Recordemos que el Perú de Fujimori era un estado venal. Un estado que, como bien dijo el historiador Pablo Macera, era lo más parecido a un burdel. Pero los años no pasan en vano y ese burdel se ha convertido en un chongo.

La cultura putañera y la política peruana son casi lo mismo. Y entre el burdel y el chongo hay ciertas diferencias. Las mismas que hay entre el autogolpe de 1992 y el actual autogolpe.

El autogolpe de 1992 venía en medio de acusaciones de corrupción en contra del entorno presidencial, pero tenía el respaldo de las fuerzas armadas y un gran aparato organizado que sostenía todo el quiebre democrático. Estuvo planeado por más de un año y avalado por diversos grupos de poder. En su logística funcionaba con la precisión de un burdel.
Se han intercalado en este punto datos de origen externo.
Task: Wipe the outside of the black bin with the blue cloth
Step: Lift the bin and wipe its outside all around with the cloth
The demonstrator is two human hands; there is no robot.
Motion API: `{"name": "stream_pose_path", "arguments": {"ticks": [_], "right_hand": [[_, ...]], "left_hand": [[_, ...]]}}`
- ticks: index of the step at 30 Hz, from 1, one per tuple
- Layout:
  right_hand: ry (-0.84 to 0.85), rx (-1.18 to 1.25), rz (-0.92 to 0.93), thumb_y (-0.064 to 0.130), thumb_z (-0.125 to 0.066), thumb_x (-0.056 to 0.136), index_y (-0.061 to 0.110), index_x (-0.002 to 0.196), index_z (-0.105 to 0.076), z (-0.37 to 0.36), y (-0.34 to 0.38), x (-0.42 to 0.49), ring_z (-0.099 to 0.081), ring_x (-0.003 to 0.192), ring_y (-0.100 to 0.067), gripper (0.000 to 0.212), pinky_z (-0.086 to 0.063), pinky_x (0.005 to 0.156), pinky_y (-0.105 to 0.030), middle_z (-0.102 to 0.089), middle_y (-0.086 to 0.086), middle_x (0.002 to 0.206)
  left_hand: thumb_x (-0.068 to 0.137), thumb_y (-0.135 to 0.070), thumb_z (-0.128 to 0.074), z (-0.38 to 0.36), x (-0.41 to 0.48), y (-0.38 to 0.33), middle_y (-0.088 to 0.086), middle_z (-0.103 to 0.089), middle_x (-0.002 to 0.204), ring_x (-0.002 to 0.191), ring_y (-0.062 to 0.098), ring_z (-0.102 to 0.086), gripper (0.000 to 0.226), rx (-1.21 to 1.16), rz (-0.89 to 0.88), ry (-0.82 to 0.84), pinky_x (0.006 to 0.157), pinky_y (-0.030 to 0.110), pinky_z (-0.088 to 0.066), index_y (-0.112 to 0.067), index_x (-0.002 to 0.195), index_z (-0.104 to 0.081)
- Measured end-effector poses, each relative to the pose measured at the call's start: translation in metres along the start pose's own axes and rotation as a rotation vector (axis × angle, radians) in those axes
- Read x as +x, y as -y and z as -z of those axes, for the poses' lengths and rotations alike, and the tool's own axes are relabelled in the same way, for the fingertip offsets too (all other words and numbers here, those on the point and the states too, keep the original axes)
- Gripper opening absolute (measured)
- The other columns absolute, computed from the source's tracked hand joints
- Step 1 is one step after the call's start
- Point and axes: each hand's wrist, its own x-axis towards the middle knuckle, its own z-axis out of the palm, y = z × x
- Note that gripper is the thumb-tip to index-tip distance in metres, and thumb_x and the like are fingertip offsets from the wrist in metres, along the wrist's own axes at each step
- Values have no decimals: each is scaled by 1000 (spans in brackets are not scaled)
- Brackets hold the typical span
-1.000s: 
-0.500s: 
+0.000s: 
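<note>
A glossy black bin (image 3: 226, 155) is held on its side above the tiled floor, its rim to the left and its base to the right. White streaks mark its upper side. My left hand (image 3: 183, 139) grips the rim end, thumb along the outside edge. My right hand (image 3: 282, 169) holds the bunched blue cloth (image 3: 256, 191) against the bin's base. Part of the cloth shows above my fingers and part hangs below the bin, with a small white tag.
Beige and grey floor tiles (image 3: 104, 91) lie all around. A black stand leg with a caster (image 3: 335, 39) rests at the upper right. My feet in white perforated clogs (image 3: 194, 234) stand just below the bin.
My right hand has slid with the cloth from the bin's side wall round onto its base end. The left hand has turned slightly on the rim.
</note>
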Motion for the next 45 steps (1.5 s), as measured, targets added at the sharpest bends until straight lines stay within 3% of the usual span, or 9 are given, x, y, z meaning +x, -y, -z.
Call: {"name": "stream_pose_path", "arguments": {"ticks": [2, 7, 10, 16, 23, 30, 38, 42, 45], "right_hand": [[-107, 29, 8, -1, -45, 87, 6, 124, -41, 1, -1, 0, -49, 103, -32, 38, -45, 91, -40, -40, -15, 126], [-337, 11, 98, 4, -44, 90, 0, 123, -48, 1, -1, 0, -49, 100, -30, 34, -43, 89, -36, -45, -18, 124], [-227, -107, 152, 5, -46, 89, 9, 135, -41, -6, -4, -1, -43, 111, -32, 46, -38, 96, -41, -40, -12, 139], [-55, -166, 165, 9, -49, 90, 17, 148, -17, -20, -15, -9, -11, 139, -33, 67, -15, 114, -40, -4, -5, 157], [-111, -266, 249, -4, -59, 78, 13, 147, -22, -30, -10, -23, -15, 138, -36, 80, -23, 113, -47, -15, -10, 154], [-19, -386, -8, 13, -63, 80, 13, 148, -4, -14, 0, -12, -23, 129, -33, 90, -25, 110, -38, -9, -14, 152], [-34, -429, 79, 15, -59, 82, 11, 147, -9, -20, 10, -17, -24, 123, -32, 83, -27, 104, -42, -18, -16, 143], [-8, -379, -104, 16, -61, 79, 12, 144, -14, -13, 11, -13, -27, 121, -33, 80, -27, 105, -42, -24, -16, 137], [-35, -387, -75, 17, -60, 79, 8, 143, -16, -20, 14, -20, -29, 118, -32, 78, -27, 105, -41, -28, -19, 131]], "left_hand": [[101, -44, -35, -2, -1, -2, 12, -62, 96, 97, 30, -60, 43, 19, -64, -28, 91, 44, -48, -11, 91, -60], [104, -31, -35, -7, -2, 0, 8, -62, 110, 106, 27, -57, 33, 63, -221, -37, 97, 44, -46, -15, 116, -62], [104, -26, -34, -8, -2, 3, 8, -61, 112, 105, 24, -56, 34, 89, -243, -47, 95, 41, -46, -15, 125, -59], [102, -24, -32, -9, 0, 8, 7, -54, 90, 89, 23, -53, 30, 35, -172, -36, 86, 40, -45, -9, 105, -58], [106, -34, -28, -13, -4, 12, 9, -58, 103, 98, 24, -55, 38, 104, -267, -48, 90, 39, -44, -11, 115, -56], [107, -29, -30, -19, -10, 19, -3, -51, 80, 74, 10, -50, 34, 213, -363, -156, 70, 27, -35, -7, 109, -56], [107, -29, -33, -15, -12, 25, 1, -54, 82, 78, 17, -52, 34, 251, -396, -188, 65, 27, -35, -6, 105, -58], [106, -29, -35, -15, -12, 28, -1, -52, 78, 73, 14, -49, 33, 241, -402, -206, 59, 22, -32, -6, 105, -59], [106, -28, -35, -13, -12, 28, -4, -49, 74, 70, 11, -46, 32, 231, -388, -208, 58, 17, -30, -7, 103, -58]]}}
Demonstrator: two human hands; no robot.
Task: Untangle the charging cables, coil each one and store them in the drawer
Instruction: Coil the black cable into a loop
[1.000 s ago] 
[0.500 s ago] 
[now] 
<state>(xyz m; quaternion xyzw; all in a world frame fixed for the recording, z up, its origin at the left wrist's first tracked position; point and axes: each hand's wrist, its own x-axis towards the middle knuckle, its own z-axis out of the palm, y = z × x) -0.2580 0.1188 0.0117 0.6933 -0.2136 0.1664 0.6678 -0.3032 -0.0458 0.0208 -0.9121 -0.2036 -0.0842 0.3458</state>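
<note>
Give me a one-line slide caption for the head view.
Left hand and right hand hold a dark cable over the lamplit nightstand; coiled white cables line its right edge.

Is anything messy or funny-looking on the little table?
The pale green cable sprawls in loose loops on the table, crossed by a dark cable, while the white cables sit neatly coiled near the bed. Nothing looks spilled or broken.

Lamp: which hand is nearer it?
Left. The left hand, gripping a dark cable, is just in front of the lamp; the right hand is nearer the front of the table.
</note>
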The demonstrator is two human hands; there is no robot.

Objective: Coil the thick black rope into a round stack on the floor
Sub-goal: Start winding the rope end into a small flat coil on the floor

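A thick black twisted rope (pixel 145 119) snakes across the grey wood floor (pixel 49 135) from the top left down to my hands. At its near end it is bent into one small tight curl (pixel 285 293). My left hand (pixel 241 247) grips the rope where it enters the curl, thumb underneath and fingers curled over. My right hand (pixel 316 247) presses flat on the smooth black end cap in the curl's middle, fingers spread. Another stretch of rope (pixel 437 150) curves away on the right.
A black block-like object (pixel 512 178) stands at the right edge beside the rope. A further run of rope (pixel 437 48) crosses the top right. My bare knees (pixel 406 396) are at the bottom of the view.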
El autogolpe del 2022 viene también en medio de acusaciones de corrupción, sin el apoyo mayoritario de la ciudadanía, sin un aparato organizado detrás y sin el apoyo de las fuerzas armadas. En su logística funciona con la sinuosidad y la improvisación de un chongo.

Pedro Castillo negó sus intenciones de romper el orden democrático, pero ha dejado ver su entraña dictatorial. Es un aventurero político que quiso repetir la historia antes de entenderla.